**TASK REQUIREMENTS:** Send back exactly the lines from the opening line of the records below through the one with "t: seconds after".
Top of RECORDS SUPPLIED
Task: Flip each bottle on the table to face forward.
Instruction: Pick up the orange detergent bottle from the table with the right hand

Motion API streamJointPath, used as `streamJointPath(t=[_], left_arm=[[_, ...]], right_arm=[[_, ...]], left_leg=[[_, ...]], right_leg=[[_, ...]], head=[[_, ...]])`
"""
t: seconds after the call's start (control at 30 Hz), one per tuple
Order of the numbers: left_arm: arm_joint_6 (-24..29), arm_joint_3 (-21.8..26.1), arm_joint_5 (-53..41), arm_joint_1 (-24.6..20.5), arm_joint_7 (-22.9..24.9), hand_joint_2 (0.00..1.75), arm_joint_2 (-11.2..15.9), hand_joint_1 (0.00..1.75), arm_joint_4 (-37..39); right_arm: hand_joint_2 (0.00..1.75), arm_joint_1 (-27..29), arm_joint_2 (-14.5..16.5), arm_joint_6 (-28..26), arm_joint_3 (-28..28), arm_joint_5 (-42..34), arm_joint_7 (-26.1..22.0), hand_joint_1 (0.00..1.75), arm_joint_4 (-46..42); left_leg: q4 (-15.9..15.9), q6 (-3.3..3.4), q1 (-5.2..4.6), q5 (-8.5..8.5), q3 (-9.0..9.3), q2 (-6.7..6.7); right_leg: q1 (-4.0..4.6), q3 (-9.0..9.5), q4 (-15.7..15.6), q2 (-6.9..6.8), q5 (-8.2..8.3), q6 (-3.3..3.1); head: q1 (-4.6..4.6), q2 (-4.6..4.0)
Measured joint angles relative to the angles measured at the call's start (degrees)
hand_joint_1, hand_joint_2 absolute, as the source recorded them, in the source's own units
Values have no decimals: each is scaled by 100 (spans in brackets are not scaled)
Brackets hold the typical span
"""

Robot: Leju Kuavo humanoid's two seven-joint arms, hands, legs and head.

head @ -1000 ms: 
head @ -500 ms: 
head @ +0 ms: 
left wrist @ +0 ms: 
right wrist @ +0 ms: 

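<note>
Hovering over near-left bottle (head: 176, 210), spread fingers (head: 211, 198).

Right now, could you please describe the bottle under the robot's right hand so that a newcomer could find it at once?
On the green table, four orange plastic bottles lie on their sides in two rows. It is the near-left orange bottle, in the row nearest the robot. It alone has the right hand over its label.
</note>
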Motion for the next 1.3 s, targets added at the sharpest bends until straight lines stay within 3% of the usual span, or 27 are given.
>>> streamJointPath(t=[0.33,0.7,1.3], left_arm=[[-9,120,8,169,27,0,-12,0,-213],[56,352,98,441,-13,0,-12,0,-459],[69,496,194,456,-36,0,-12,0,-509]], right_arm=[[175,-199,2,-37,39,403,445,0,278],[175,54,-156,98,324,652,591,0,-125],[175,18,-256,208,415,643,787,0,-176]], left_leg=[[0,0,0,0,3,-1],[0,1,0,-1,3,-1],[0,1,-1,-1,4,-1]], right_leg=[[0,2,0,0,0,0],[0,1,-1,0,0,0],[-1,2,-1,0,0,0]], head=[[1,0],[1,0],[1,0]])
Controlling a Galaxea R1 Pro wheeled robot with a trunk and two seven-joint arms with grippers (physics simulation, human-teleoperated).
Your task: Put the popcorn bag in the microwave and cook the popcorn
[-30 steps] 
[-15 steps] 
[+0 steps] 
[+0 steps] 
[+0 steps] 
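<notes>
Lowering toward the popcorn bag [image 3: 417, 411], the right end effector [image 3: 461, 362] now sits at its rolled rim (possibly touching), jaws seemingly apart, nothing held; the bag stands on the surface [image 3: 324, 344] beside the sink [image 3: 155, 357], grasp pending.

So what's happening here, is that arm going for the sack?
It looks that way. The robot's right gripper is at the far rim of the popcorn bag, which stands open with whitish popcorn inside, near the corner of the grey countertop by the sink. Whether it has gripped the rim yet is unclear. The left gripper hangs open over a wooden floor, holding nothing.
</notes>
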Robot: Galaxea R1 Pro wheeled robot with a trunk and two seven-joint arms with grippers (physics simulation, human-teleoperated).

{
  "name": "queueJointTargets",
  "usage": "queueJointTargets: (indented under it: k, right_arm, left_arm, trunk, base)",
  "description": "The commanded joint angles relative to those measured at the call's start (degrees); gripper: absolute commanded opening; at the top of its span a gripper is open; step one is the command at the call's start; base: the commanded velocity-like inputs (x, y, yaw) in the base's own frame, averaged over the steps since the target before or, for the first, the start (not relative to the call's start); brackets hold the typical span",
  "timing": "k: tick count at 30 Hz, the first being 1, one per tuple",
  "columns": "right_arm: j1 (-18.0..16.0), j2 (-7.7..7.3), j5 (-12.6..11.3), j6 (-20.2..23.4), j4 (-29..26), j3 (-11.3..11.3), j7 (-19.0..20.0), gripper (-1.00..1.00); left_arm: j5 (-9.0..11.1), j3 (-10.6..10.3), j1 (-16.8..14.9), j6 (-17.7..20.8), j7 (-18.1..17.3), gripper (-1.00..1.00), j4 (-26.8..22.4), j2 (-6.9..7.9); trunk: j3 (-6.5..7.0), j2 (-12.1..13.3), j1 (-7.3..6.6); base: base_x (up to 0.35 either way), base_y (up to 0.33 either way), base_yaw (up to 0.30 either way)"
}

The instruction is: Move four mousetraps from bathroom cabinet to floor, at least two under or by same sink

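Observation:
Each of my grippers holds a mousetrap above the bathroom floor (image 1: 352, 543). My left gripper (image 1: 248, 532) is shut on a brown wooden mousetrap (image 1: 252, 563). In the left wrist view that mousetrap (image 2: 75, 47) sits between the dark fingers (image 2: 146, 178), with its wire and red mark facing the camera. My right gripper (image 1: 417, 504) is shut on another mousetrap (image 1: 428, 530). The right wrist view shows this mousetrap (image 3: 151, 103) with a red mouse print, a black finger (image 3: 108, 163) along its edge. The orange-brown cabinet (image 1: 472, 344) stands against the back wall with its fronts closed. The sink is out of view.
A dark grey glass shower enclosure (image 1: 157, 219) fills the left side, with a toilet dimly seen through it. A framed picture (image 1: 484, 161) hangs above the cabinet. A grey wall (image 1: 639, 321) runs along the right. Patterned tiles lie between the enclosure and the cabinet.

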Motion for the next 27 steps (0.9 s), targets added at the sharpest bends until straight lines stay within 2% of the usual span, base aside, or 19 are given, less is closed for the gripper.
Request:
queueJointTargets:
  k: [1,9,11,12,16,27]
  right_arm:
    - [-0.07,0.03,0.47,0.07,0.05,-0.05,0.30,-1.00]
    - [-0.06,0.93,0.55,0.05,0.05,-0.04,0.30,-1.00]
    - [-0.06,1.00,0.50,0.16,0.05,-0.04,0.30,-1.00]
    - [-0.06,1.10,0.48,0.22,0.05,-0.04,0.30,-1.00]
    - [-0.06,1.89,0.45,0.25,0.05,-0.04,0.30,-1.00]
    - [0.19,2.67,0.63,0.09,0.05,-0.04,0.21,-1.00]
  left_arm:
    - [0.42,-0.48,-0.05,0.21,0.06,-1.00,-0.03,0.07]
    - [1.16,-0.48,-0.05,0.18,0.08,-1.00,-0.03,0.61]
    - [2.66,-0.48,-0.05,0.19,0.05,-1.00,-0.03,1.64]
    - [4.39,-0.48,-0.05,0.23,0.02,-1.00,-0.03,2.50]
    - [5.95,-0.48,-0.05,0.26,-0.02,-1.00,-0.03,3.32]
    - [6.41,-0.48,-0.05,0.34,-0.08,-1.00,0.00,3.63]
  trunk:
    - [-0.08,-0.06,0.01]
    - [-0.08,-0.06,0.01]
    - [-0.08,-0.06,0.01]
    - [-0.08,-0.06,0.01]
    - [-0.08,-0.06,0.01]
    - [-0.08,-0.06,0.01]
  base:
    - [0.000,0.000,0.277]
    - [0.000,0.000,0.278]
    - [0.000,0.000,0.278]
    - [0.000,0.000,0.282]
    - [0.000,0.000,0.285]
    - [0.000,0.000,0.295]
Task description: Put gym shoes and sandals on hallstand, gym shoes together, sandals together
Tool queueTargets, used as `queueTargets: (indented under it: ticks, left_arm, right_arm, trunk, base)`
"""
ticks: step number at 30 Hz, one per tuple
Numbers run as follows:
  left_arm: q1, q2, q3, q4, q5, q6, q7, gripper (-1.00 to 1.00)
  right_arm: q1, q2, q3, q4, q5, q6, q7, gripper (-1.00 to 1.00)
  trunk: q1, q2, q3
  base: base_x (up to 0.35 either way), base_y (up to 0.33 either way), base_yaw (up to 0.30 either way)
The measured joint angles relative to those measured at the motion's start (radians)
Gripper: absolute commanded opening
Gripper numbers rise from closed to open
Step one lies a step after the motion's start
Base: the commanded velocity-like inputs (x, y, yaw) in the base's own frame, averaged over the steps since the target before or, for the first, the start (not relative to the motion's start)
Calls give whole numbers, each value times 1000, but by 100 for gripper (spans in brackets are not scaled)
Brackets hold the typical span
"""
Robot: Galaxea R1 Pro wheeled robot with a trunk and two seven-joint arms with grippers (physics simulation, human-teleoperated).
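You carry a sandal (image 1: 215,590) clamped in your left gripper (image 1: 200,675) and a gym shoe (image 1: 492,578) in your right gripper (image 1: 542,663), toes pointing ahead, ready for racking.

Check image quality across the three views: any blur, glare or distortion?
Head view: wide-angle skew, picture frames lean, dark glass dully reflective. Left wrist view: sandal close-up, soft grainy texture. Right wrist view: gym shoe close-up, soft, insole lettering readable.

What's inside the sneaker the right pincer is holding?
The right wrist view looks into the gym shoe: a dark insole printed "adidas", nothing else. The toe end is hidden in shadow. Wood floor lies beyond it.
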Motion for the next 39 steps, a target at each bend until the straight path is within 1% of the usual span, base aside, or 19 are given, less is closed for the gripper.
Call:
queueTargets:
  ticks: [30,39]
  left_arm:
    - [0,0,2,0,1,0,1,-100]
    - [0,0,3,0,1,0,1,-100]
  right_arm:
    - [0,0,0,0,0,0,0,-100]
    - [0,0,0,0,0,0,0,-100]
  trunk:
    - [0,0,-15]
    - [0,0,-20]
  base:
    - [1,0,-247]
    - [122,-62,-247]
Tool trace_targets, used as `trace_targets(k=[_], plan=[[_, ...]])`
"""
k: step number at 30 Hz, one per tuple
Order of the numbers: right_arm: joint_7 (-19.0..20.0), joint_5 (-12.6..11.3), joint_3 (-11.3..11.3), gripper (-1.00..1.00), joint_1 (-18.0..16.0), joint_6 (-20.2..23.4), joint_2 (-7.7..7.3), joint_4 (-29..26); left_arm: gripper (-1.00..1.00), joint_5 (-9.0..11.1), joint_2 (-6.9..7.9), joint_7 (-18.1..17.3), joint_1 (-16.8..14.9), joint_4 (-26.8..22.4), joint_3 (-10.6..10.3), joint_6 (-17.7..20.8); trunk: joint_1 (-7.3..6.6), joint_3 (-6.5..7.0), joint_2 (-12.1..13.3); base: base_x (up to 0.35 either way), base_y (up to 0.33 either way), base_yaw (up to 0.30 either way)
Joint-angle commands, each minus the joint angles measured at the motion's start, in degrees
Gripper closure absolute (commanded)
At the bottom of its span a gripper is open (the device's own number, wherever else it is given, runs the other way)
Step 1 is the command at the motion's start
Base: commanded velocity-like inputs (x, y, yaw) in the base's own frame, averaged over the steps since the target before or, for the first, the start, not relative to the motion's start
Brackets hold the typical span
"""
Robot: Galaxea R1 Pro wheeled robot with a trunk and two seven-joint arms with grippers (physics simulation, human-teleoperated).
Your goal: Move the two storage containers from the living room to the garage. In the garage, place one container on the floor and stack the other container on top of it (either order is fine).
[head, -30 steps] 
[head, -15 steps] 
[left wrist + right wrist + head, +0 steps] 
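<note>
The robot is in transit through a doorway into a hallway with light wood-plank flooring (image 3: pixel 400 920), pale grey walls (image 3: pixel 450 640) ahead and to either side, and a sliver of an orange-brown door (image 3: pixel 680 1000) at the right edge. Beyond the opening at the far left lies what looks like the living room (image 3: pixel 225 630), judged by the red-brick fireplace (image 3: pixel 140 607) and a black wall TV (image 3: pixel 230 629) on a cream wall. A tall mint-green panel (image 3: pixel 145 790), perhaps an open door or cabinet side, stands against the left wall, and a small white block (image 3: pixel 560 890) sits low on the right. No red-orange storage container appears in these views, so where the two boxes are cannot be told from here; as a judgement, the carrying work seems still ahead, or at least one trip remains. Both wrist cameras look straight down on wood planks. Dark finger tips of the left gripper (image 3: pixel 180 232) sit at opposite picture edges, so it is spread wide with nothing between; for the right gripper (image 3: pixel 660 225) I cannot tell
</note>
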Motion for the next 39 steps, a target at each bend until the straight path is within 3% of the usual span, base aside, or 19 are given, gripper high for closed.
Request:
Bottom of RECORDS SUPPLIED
**TASK RESULT:**
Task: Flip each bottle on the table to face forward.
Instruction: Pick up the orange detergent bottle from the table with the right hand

Motion API streamJointPath, used as `streamJointPath(t=[_], left_arm=[[_, ...]], right_arm=[[_, ...]], left_leg=[[_, ...]], right_leg=[[_, ...]], head=[[_, ...]])`
"""
t: seconds after the call's start (control at 30 Hz), one per tuple

No further output is needed for this exercise.